Data extract START
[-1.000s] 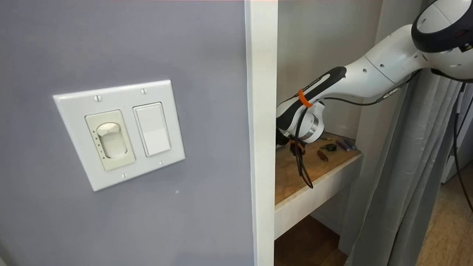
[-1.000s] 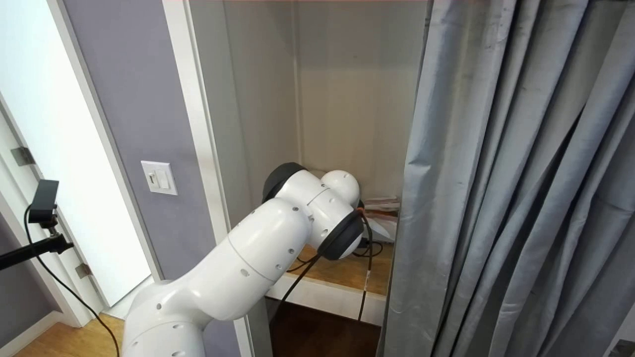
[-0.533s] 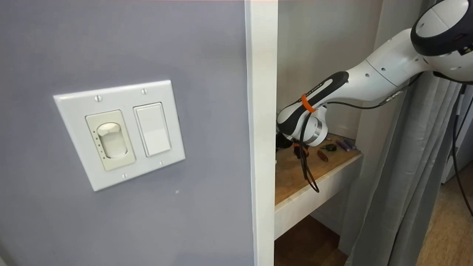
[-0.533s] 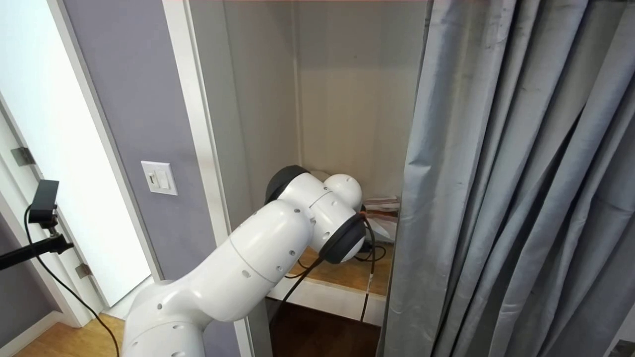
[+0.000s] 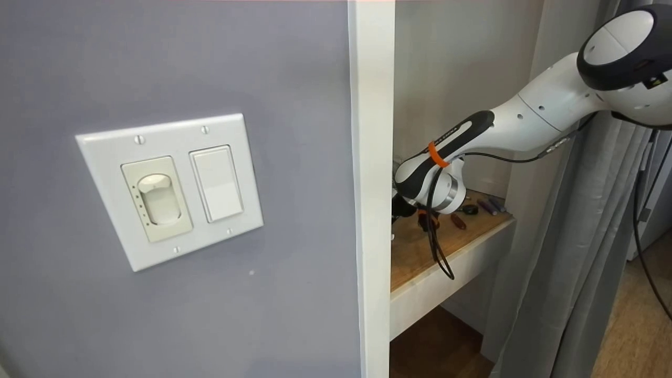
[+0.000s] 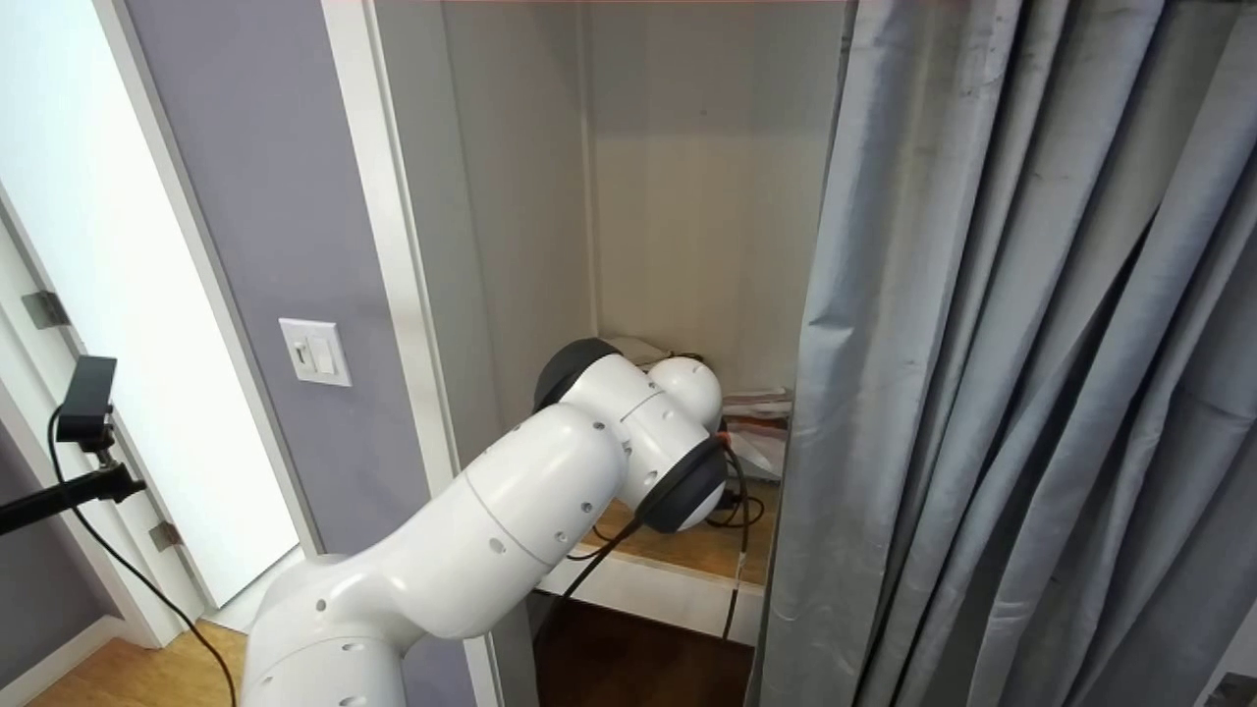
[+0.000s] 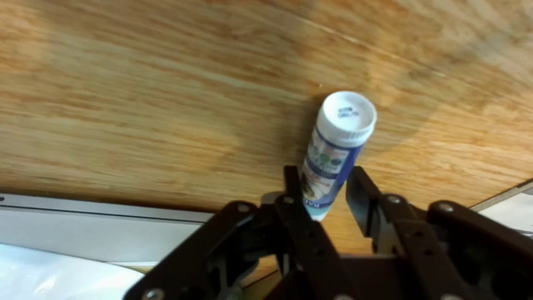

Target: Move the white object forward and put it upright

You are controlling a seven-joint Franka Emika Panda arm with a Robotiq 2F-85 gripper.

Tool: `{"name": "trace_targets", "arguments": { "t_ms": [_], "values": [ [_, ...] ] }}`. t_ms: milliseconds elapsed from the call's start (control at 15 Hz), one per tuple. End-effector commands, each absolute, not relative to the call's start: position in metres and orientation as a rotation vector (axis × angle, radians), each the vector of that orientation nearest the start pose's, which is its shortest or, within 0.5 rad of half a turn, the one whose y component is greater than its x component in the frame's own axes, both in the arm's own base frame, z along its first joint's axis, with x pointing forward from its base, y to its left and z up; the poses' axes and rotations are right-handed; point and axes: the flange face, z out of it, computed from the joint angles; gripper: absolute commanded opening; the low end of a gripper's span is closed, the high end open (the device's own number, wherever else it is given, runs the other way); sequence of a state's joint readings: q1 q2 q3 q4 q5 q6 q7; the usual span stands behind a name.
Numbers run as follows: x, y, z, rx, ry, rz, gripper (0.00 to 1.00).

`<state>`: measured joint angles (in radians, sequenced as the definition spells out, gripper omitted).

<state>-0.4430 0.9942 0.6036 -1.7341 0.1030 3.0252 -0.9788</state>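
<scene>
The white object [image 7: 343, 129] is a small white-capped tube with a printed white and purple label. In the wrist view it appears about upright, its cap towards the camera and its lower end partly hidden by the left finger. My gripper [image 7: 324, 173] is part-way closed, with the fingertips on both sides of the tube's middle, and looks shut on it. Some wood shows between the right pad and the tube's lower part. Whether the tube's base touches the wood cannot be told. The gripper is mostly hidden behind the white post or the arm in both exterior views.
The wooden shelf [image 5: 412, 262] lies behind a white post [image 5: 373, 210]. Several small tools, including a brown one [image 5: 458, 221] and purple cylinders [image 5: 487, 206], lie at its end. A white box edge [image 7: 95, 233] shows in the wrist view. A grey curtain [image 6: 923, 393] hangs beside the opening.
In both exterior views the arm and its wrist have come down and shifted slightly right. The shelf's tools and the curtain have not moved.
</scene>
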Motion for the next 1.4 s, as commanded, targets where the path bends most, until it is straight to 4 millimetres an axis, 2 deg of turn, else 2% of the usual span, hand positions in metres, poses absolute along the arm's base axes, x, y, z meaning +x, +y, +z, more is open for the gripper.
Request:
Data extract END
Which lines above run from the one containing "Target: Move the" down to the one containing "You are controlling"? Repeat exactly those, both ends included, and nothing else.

Target: Move the white object forward and put it upright

You are controlling a seven-joint Franka Emika Panda arm with a Robotiq 2F-85 gripper.

The complete output has now been given.